(Provided material)
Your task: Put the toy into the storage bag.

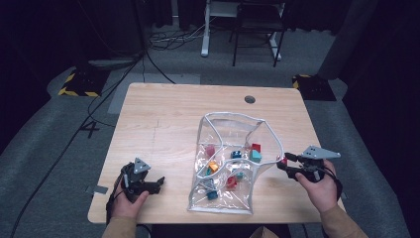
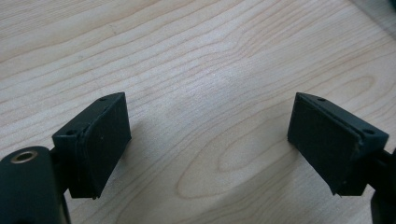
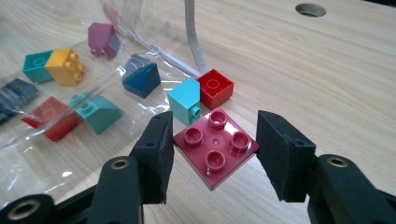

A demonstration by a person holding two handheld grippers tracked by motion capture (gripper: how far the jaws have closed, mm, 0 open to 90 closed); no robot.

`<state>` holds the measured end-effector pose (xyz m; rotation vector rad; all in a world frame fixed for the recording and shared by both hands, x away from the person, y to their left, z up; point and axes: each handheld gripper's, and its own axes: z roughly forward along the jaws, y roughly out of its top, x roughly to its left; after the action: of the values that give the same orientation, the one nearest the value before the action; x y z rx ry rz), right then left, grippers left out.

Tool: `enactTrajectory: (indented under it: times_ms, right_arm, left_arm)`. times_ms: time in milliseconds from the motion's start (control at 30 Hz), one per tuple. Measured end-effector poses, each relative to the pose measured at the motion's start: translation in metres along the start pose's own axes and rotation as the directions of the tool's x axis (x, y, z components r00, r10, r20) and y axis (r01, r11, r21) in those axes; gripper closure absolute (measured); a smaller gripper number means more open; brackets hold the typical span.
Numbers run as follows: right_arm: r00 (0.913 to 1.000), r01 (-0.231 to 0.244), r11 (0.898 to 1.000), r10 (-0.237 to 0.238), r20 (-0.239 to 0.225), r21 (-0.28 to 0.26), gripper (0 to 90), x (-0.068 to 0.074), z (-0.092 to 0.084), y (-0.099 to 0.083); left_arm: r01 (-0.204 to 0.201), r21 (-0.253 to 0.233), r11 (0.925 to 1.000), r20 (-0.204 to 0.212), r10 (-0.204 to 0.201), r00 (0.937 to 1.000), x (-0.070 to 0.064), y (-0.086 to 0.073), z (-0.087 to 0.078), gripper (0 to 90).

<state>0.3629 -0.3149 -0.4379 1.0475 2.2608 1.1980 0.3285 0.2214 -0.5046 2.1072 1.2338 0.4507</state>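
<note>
Now the dark red brick (image 3: pixel 215 145) sits clamped between the right gripper's (image 3: pixel 215 154) jaws.

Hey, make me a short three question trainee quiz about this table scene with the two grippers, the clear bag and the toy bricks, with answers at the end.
1. True or false: the left gripper holds a brick.
2. What sits between the jaws of the right gripper?
A. a dark red four-stud brick
B. a yellow brick
C. a grey cable
3. What holds most of the loose bricks on the wooden table?

Key:
1. False; it is open over bare wood.
2. A, the dark red four-stud brick.
3. The clear plastic bag with white edging.
</note>
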Motion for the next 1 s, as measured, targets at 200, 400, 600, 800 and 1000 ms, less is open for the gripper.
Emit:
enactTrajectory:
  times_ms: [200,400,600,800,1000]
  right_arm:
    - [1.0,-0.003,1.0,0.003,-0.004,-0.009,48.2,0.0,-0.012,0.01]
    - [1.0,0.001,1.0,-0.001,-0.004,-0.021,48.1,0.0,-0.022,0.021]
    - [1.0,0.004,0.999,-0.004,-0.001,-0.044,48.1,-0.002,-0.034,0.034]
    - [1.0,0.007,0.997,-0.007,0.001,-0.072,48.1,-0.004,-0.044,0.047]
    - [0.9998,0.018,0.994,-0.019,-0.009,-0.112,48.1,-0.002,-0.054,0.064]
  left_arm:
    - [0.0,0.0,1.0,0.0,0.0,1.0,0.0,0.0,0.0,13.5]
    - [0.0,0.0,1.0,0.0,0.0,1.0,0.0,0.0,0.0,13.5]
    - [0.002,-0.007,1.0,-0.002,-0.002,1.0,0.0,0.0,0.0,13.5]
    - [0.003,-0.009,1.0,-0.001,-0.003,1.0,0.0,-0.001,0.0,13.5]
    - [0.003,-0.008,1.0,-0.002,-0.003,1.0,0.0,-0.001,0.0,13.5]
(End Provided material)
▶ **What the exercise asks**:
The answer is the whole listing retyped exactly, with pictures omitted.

▶ **Solution below**:
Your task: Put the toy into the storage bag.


A demonstration by a person holding two handheld grippers tracked by motion capture (gripper: how far the jaws have closed, mm, 0 open to 90 closed); no robot.

`<state>` holds the measured end-effector pose (xyz m; rotation vector rad; all in a world frame fixed for the recording and shared by both hands, x away from the person, y to their left, z up; point and axes: each handheld gripper's, and its own axes: z roughly forward along the jaws, y roughly out of its top, x roughly to its left; after the action: of the values that give the same orientation, the one nearest the value before the action; x y z rx ry rz), right then left, grippers left out.

Tool: `enactTrajectory: (indented under it: times_ms, right_arm, left_arm)`. times_ms: time in milliseconds from the motion's start (control at 30 Hz), one per tuple. Measured end-effector poses, each relative to the pose measured at the motion's start: translation in metres along the start pose's own axes and rotation as the directions of the tool's x axis (x, y, z components r00, r10, r20) and y axis (r01, r11, r21) in those axes; gripper closure absolute (measured); a smaller gripper number means more open; brackets hold the typical span.
Numbers run as follows: right_arm: r00 (0.913 to 1.000), r01 (-0.231 to 0.244), r11 (0.898 to 1.000), r10 (-0.237 to 0.238), r20 (-0.239 to 0.225), r21 (-0.28 to 0.26), gripper (0 to 90), x (-0.068 to 0.074), z (-0.092 to 0.084), y (-0.099 to 0.083); left_arm: r01 (-0.204 to 0.201), r21 (-0.253 to 0.233), r11 (0.925 to 1.000), r20 (-0.204 to 0.212), r10 (-0.204 to 0.201), r00 (0.937 to 1.000), x (-0.070 to 0.064), y (-0.086 to 0.073), z (-0.087 to 0.078), gripper (0 to 90).

<state>0.3629 -0.3149 -0.4379 1.0475 2.2608 1.1980 0.3285 0.2214 -0.5046 2.1072 1.2338 0.4507</state>
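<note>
Now the dark red brick (image 3: pixel 215 145) sits clamped between the right gripper's (image 3: pixel 215 154) jaws.

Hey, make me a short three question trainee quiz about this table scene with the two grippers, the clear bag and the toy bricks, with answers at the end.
1. True or false: the left gripper holds a brick.
2. What sits between the jaws of the right gripper?
A. a dark red four-stud brick
B. a yellow brick
C. a grey cable
3. What holds most of the loose bricks on the wooden table?

Key:
1. False; it is open over bare wood.
2. A, the dark red four-stud brick.
3. The clear plastic bag with white edging.
</note>
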Motion for the next 1 s, as measured, targets at 200, 400, 600, 800 and 1000 ms, less is open for the gripper.
Emit:
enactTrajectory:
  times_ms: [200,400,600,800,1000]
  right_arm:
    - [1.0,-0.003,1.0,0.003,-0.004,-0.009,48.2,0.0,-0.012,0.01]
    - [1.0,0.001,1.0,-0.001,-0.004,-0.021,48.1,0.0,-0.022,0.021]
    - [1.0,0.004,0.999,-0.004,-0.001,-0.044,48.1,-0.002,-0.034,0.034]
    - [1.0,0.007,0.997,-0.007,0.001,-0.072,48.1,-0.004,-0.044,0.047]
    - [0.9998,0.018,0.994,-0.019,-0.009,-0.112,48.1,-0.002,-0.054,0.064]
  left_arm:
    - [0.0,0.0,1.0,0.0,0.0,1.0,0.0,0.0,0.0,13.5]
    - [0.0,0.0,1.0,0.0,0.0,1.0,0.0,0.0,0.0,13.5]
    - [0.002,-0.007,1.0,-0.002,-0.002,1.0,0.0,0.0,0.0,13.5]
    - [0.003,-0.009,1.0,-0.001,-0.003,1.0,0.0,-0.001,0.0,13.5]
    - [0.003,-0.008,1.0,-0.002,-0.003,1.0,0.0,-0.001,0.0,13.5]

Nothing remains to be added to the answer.